Let all of God's children say, "Alleluia! Amen!"

Monday, April 4, 2016

Lord of the Conscience

Acts 5:27-32
April 3, 2016

Was it worth it? 

A teacher in high school told our class a story about her younger self during the heyday of the Civil Rights Movement. She travelled with a group of fellow students to some place in the deeper South than Nashville, Tennessee. They went with the purposes of registering black people to vote. If you know history, you know that many of the white folks who lived in the South -- deep or otherwise -- were not eager to see this happen. The bus that my teacher travelled on was not greeted with open arms. Instead they were arrested and taken to the local jail. They were all together but the women were in one cell and the men were in the other. The young married couple who were leading them were trying to comfort and encourage the rest of the group to stay calm and to be strong. At one point the wife in this couple was harassed by a guard. When her husband tried to comfort her, he got his arm broken for his trouble. As my teacher described it, and as we can only imagine, it was a horrible time. I don't know how long it took before they were released, but eventually they were. They made it back home, grateful that they had lived to tell about it. Not everyone was that lucky. 

My teacher concluded her story by telling us that this event in her life became a measure. From that time on, whenever she felt called to champion a cause, she would remember that trip and that terrible time in jail and she would ask herself if her current cause was so important to her, so necessary to her that she would be willing to go through another night like that one. Was she willing to place herself in danger? Was she willing to go to jail? Was she willing to endure pain and fear? If she couldn't say definitively, "Yes," than she realized that maybe she was not as committed to the issue as she first believed. Was it worth it?

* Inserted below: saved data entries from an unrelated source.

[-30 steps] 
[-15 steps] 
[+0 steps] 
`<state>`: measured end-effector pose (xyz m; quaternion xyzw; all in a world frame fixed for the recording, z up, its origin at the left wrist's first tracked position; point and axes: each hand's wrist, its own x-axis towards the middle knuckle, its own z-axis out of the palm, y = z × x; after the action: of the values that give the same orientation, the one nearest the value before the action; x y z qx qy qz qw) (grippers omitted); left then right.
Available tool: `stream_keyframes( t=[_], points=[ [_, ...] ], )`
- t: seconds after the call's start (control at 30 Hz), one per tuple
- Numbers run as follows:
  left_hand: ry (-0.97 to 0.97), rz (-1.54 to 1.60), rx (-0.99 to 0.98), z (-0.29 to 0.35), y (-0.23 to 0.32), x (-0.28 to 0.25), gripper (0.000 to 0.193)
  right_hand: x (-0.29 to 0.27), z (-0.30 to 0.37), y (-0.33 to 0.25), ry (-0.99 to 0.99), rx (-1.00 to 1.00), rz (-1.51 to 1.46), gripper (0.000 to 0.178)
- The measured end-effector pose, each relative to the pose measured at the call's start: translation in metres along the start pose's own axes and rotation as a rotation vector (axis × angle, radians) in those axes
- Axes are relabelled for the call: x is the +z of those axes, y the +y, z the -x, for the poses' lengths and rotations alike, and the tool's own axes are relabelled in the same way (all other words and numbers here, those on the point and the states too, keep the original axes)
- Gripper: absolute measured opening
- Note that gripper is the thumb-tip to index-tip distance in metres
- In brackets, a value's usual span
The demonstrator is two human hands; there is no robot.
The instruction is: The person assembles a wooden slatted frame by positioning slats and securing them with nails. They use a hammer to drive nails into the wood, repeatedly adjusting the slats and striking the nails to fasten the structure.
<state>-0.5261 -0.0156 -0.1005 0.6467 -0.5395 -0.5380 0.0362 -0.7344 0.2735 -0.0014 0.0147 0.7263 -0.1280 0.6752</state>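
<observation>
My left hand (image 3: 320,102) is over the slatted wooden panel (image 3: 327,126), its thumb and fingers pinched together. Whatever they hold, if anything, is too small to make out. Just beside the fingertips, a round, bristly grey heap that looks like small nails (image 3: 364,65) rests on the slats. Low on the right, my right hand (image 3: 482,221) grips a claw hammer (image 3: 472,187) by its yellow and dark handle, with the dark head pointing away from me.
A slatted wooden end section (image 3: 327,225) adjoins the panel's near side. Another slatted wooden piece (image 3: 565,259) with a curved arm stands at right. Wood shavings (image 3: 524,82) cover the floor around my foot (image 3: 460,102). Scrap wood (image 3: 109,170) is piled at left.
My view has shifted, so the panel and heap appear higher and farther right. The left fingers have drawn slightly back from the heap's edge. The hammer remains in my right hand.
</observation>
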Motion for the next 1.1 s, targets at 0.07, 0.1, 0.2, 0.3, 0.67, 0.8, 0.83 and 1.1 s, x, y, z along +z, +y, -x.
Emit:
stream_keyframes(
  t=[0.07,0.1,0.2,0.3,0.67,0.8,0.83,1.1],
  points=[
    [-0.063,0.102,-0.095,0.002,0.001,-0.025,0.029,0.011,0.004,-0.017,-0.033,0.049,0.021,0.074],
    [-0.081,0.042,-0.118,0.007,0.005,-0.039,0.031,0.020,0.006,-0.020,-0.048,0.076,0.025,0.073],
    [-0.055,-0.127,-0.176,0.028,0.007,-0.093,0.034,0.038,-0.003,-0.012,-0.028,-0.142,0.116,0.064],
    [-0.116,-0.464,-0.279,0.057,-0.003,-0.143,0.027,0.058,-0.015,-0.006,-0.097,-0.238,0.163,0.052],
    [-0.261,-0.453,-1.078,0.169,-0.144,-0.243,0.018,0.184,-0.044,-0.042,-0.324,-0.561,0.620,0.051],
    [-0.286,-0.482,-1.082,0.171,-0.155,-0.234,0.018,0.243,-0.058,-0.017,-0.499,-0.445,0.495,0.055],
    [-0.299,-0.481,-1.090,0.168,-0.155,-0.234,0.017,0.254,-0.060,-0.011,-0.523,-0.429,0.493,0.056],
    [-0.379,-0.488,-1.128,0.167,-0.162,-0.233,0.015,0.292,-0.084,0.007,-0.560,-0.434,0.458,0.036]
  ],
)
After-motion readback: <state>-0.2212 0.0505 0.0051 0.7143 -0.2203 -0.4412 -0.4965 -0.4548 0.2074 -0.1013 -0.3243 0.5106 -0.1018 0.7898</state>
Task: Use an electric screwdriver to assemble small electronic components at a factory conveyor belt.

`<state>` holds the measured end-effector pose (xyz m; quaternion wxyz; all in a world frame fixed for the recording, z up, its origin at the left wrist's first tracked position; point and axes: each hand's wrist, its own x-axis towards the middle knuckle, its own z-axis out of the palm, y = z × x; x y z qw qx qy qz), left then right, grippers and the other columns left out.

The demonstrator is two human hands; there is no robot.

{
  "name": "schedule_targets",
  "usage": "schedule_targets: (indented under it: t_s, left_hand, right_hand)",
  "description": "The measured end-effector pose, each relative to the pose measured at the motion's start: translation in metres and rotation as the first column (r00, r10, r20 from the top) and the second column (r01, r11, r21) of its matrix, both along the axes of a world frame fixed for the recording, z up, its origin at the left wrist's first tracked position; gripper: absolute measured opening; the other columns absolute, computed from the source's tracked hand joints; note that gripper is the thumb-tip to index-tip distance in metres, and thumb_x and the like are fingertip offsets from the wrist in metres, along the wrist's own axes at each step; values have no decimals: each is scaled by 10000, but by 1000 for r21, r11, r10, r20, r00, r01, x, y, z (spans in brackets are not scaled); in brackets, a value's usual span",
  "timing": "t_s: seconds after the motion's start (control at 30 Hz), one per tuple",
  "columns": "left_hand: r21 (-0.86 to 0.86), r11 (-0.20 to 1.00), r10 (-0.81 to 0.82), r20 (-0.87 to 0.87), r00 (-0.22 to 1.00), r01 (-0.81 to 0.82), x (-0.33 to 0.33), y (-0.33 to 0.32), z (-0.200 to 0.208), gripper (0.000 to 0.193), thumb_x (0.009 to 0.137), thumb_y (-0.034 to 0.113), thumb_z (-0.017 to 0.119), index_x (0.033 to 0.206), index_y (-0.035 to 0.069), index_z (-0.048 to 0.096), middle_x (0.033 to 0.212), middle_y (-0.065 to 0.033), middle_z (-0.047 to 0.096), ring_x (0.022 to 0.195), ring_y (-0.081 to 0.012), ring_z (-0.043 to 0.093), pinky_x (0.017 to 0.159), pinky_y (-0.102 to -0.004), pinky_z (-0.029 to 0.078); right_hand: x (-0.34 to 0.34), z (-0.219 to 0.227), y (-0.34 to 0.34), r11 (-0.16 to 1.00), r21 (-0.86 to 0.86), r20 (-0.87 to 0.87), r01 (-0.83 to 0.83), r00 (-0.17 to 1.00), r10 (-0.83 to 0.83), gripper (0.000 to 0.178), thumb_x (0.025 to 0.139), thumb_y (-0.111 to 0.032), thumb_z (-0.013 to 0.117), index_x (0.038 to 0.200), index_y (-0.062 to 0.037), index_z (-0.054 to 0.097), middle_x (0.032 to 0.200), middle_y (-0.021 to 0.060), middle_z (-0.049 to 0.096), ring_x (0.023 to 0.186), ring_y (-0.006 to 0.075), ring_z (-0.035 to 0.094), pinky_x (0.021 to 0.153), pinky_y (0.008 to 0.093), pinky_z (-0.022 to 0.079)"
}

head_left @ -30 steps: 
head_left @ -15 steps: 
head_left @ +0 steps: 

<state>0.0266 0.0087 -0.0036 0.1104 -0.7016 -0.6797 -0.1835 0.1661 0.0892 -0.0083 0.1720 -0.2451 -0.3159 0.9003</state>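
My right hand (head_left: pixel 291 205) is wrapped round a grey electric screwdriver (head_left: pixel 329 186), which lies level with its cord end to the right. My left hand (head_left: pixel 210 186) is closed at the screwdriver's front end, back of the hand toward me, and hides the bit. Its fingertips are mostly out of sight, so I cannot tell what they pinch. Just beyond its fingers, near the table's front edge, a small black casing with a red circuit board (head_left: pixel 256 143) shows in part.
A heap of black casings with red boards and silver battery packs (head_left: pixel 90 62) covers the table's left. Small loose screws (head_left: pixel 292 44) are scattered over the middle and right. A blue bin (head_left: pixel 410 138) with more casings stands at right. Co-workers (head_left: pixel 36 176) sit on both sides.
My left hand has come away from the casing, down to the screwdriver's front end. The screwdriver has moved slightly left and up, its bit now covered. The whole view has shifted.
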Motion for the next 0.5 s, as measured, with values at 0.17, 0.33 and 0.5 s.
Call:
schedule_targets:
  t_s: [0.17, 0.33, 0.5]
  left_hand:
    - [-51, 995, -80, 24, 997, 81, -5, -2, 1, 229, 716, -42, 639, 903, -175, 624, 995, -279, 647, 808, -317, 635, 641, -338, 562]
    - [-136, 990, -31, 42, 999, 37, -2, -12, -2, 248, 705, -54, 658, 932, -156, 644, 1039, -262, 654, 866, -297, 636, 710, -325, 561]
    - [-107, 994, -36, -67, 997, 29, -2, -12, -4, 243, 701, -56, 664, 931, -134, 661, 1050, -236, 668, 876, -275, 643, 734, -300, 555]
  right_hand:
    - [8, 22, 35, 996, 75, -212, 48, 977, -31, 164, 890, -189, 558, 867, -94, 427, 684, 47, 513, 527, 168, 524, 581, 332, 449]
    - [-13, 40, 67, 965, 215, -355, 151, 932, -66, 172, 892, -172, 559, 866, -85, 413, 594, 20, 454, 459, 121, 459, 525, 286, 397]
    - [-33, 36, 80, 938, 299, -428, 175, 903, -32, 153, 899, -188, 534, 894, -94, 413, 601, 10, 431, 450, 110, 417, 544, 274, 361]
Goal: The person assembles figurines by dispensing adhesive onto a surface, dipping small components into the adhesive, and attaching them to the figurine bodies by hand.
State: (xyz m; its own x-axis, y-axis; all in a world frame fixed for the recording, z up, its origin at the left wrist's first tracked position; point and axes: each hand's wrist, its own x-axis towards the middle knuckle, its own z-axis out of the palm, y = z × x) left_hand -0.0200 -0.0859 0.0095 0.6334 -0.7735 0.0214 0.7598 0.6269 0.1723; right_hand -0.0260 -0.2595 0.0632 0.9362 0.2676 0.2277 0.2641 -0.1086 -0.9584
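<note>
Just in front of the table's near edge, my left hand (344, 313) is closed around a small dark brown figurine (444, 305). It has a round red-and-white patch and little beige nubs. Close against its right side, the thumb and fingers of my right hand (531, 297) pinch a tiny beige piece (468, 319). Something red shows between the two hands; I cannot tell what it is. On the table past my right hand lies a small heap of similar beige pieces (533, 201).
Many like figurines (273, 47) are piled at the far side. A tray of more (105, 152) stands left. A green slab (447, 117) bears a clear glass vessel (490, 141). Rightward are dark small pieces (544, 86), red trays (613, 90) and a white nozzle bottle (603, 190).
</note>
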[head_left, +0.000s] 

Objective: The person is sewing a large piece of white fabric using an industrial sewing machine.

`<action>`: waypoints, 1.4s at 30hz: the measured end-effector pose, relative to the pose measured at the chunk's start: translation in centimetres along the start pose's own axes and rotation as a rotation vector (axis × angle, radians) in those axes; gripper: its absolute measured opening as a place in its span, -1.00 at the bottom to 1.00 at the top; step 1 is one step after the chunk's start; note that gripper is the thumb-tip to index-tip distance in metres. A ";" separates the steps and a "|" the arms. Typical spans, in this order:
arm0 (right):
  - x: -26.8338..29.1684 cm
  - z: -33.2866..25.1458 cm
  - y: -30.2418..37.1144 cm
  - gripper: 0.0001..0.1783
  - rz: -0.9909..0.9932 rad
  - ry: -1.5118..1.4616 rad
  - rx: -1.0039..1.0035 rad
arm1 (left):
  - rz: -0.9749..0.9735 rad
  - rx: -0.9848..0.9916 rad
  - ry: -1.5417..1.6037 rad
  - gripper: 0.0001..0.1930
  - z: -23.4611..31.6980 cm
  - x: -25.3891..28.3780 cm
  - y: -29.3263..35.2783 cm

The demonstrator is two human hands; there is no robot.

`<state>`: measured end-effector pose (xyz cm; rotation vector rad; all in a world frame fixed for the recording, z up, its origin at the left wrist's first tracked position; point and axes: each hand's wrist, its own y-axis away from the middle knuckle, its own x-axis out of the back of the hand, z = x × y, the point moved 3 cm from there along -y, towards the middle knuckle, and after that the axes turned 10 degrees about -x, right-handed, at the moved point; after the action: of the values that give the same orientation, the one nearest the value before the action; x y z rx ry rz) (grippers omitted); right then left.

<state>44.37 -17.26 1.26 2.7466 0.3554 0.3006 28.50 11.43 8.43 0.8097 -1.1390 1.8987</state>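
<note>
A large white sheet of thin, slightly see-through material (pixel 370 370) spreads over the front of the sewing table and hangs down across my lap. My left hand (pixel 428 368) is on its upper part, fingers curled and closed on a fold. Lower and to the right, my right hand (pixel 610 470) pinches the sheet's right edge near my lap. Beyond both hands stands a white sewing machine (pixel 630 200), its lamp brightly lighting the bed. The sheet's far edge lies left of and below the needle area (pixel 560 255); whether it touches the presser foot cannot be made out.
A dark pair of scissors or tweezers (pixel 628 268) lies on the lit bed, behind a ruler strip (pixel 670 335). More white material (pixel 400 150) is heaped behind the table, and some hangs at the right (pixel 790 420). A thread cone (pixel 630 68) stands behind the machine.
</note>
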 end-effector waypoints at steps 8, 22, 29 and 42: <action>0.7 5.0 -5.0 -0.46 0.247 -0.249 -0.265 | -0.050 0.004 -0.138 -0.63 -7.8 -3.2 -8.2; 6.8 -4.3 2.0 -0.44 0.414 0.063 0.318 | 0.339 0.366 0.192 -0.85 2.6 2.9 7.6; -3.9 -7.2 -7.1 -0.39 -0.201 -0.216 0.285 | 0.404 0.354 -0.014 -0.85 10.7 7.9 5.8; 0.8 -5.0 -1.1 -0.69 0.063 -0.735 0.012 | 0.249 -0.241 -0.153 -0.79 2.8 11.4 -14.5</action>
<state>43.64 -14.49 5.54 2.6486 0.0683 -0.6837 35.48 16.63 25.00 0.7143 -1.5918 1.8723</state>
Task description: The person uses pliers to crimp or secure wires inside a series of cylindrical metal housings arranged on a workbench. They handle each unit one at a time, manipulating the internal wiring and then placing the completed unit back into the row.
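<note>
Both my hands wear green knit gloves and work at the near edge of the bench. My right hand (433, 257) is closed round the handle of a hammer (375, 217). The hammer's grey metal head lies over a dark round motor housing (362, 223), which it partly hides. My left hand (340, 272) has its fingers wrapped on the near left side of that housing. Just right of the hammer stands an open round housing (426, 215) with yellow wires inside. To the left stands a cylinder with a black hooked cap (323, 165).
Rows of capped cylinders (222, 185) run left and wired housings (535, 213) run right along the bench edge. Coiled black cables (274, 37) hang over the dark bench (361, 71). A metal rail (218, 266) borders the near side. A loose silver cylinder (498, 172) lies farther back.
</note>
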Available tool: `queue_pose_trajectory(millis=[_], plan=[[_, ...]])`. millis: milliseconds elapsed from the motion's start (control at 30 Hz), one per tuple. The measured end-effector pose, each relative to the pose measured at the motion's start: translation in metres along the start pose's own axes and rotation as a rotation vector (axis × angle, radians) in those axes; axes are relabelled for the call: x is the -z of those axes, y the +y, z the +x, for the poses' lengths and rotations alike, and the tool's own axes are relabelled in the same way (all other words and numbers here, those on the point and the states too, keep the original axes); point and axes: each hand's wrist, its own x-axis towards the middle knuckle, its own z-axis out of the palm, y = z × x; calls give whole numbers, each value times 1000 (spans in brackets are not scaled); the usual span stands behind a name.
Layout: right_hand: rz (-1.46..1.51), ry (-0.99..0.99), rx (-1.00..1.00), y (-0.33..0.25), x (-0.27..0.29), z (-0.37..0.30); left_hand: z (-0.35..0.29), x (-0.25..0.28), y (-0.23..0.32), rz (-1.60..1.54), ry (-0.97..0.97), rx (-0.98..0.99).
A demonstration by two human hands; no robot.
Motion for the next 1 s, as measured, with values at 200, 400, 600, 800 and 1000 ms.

         Is it worth it? All these years later, and I still think about this story my teacher shared. I have wondered over and over again if I would be able to do what she did. I wonder if I am willing to put my very life on the line because of what I believe. I would like to believe that my answer would be a resounding, "Yes!" But I haven't faced that particular test yet, so I don't know. I don't know. 


Anyone who knew the disciples before the resurrection and immediately after the resurrection probably believed that this motley band of followers would crack under the duress of arrest and persecution in the name of and for the sake of the One they followed. After all, they pretty much fell apart when Jesus was arrested, beaten, interrogated, and brutally executed. Everything he told them about what he must endure, everything he taught them about God and God's kingdom seemed to have gone in their collective ear and out the other. I imagine the general consensus about the disciples was that these people would be unable to stand up to a bee much less the powers that be.

Yet in this passage from Acts we see those who were once disciples transformed. They were apostles. They witnessed the resurrected Christ. They had been filled with the power of the Holy Spirit. They were not only determined to share the good news of their resurrected Teacher, they would willingly endure whatever persecution might come their way in order to do so. Immediately before our part of the story, Peter and the other apostles had been imprisoned for teaching about Jesus, and for performing signs and wonders in his name. The crowds who had once flocked to Jesus for healing drew near to Peter and the others for the same reasons. Folks laid their sick family and friends on cots and mats so that Peter's shadow would fall across them and heal them. To say that the high priest and the Sadducees were unhappy at this turn of events is an understatement. They were angry and jealous, so they threw Peter and the others into jail under heavy guard. 

But during the night an angel came to them and told them to go back out to the Temple and preach the good news, the "story of this life." That's what they did. When the authorities heard that the men who were supposed to be securely in jail were once again at the Temple preaching Jesus, they had them brought before the council, the place where we take up the story. 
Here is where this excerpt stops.